Jason Scott, informaticien de 36 ans de la région de Boston, est quant à lui «reconnaissant» à Stephen Colbert pour cette histoire qui a, selon lui, «souligné un problème important». Créateur d'une encyclopédie des babillards électroniques d'antan (textfiles.com), il a donné plusieurs conférences sur Wikipédia cette année, s'affichant comme un de ses critiques les plus acharnés.

«J'aime l'idée d'une encyclopédie faite par et pour la communauté, mais les personnes qui en sont responsables refusent de régler certains problèmes majeurs», dit M. Scott. On retrouve toujours les mêmes types de rédacteurs qui ont en commun certains penchants politiques, mais surtout beaucoup de temps libre.
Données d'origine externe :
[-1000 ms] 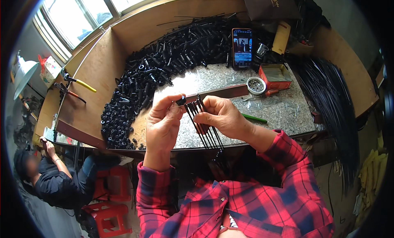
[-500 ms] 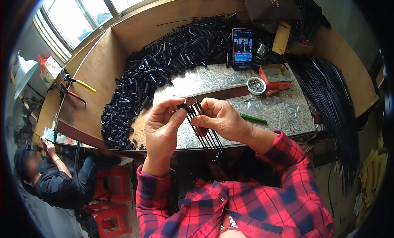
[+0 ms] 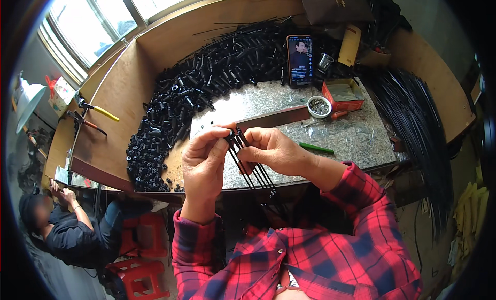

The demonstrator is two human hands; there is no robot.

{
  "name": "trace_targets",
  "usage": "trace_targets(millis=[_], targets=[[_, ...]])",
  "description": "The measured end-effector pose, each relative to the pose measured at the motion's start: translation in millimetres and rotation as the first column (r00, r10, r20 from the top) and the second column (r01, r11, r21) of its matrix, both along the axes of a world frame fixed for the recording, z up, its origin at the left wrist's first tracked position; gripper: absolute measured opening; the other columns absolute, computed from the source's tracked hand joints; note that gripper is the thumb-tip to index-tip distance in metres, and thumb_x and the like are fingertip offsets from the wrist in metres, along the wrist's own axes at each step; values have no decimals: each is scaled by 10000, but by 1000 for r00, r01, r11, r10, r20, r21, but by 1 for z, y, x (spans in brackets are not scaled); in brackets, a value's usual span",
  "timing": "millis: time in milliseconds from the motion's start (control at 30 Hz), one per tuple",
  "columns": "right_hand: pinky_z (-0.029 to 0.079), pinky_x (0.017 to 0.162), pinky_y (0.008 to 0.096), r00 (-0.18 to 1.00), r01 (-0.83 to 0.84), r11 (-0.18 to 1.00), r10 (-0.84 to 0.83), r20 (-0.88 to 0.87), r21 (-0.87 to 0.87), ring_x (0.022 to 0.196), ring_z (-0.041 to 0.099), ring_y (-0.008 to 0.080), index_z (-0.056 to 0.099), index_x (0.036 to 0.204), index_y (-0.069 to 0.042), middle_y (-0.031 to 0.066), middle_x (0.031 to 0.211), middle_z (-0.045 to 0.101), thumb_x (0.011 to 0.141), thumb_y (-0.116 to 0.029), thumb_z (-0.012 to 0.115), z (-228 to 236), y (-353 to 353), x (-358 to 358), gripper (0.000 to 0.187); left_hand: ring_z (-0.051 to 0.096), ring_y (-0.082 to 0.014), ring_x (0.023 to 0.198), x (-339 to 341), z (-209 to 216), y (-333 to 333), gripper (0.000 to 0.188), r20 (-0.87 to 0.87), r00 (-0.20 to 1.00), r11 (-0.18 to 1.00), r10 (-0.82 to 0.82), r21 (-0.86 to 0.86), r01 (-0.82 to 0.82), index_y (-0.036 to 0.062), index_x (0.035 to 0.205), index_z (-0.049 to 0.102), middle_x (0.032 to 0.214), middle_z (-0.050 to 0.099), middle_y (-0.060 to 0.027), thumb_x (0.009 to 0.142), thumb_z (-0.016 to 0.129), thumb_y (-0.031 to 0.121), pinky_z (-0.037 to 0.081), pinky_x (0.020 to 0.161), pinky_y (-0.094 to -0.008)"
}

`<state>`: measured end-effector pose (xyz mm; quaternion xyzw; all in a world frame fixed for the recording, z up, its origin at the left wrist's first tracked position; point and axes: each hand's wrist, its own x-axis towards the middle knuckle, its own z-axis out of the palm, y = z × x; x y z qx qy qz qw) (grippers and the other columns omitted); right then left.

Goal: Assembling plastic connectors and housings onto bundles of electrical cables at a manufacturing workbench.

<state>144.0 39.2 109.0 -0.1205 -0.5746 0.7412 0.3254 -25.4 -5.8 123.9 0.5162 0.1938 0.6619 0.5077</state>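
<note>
My left hand [image 3: 202,158] pinches a small black collar [image 3: 232,136] between thumb and fingertips, above the front of the worktop. Several thin black rods [image 3: 260,176], resembling umbrella ribs, fan out from the collar and slope down past the table's edge. Their tips look pale. Against the upper ends of these rods, the fingers and thumb of my right hand [image 3: 276,149] are closed. Exactly how the rods meet the collar is hidden by my fingertips.
Heaped black plastic collars and tubes [image 3: 206,75] fill the back and left. Nearby are a phone [image 3: 300,61], a white bowl [image 3: 319,107], a red box [image 3: 343,96], a green pen [image 3: 316,148] and long black rods [image 3: 418,124]. A co-worker [image 3: 67,227] sits at left.
My hands stay close together on the rods and collar, with only slight finger movement. The rods sit a little differently. The view has shifted slightly, and the phone's picture has changed.
</note>
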Motion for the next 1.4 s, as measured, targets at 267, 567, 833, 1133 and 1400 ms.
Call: trace_targets(millis=[267,567,833,1133,1400], targets=[[496,669,254,994,-104,994,104,18,14,725,594,110,527,954,-17,53,797,604,951,-198,536,4,2,2,181,560,-202,1075,-6,2,2,204,5,993,993,-117,22,117,-30,1072,598,1165,582,-176,885,518,-50,427,957,-325],[498,702,277,975,-223,974,223,-9,-28,749,602,122,554,1006,-31,37,817,609,961,-253,513,2,6,5,230,479,-224,1203,-3,11,3,309,-56,991,993,-120,-21,118,-57,1154,580,1416,347,-209,848,555,-26,395,1000,-332],[506,740,290,937,-344,939,343,-60,-6,774,618,137,582,1001,-20,48,824,621,940,-246,553,-3,8,9,237,472,-274,1220,-10,17,6,308,-125,938,947,-322,-60,317,-44,1106,626,1376,399,-245,804,659,10,409,994,-370],[484,717,257,918,-395,917,395,-9,-53,755,592,90,616,940,-23,10,807,621,871,-152,640,2,-5,11,148,604,-300,1046,-18,25,17,300,-309,849,886,-429,38,461,-25,1006,681,1185,573,-250,722,747,50,494,892,-368],[478,652,245,984,-173,984,172,-44,-41,695,580,72,606,864,-31,-8,745,609,845,-130,675,2,-4,16,123,477,-312,1219,-4,26,12,298,-325,901,951,-287,17,309,-25,1082,647,1264,521,-252,826,672,126,363,1018,-396]])
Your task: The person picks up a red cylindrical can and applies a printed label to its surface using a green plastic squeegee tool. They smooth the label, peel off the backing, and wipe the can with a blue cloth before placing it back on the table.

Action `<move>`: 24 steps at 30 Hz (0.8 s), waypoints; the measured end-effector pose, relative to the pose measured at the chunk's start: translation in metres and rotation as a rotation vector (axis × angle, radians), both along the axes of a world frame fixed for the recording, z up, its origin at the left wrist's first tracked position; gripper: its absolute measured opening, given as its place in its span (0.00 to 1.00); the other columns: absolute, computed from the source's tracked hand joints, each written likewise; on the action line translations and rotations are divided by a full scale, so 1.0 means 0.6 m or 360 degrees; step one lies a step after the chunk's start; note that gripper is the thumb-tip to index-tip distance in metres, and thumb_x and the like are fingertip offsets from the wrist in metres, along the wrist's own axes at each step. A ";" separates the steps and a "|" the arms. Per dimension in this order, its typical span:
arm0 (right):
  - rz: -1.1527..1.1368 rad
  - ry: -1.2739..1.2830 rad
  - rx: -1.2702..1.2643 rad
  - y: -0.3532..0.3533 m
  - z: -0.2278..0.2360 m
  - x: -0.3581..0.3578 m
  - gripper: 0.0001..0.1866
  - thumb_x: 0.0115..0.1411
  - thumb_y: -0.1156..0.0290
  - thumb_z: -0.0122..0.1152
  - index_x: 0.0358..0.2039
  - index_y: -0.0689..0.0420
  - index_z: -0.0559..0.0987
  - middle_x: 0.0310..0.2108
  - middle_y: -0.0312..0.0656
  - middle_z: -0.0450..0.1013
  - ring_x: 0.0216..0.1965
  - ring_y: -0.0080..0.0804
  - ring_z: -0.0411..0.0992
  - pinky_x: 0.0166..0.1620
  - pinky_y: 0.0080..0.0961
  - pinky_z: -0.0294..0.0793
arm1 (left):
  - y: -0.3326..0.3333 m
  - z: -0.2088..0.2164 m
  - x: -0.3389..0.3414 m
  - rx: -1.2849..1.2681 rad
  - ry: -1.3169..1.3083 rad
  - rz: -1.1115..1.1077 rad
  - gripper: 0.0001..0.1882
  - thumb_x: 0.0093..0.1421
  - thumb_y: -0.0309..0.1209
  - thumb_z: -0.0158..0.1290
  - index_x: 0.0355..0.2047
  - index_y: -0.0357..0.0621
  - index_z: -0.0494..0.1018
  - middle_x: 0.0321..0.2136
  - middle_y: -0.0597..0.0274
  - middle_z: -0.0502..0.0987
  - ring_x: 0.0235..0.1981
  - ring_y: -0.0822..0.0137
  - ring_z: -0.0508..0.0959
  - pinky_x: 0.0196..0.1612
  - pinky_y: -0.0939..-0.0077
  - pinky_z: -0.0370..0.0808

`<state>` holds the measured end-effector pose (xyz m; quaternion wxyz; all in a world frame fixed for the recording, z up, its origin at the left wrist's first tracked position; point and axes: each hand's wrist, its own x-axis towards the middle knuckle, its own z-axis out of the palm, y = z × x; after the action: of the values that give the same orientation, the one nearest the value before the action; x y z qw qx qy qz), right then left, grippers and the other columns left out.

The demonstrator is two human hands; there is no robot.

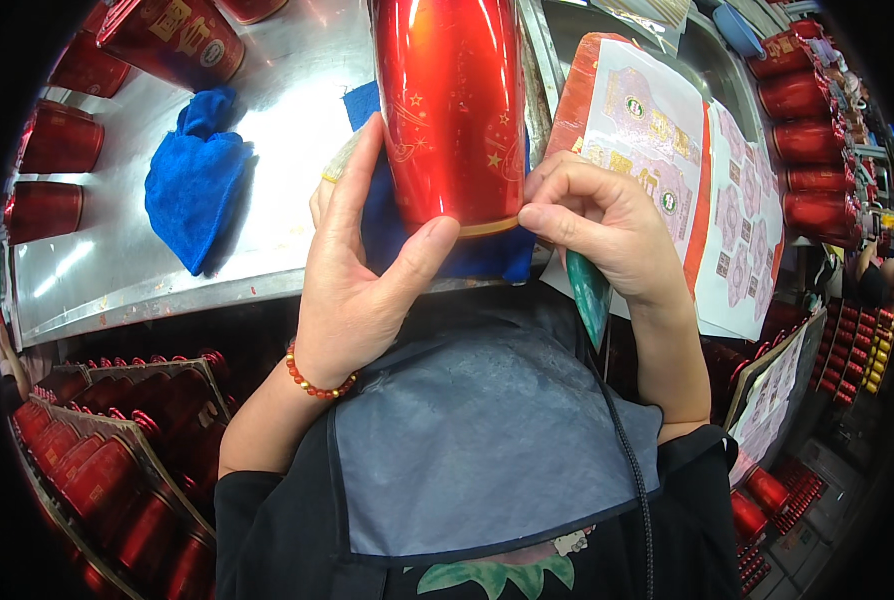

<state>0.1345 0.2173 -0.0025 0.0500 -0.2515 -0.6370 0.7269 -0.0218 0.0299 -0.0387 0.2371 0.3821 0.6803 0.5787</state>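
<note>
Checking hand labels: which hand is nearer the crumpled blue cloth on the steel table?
Left. The left hand grips the red bottle just right of the blue cloth; the right hand is beyond the bottle, farther away.

A crumpled blue cloth [197, 175] is lying on the steel table [117, 260], with red tins [62, 140] standing along that table's left edge, label sheets [707, 200] lying off its right end, and crates of red bottles [127, 450] sitting below its front edge.
</note>
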 end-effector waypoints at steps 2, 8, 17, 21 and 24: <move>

D'une modification à l'autre, ce n'est pas toujours la meilleure information qui reste dans un article, mais plutôt celle dont l'auteur s'est acharné le plus longtemps à revenir sur le travail des autres.

Selon M. Scott, nombre des problèmes de Wikipédia proviennent directement de la personnalité de son patron et cofondateur, Jimmy Wales. «Au lieu de se positionner en simple gourou, il intervient partout personnellement. Je l'ai vu bien des fois prendre part à des disputes autour d'un article.»

Qui est Jimmy Wales?

Après avoir fondé Bomis.com, un outil de recherche qui a périclité avec la bulle financière des technologies, Jimmy Wales s'est associé en 2001 à l'informaticien Larry Sanger pour créer Wikipédia, qui allait devenir l'application phare de la technologie Wiki inventée par Howard Cunningham en 1994. Bien que ce soit Larry Sanger qui ait bâti les fondations de l'encyclopédie (voir article ci-dessous), Jimmy Wales s'est vite retrouvé seul à la tête du projet.

En entrevue téléphonique avec «La Presse», M. Wales a été avare de commentaires quant aux critiques dont fait l'objet l'encyclopédie. Selon lui, les problèmes de vandalisme sont toujours sous contrôle.

«Nous croyons au débat, à l'argumentation rationnelle et à la recherche du compromis qui plaira à tous, ajoute-t-il. Même dans le cas où un administrateur abuse de son pouvoir pour imposer ses idées, nous avons un comité d'arbitrage qui peut intervenir et bloquer son compte.»

Quant aux angoisses des experts, Jimmy Wales considère qu'il s'agit de cas isolés.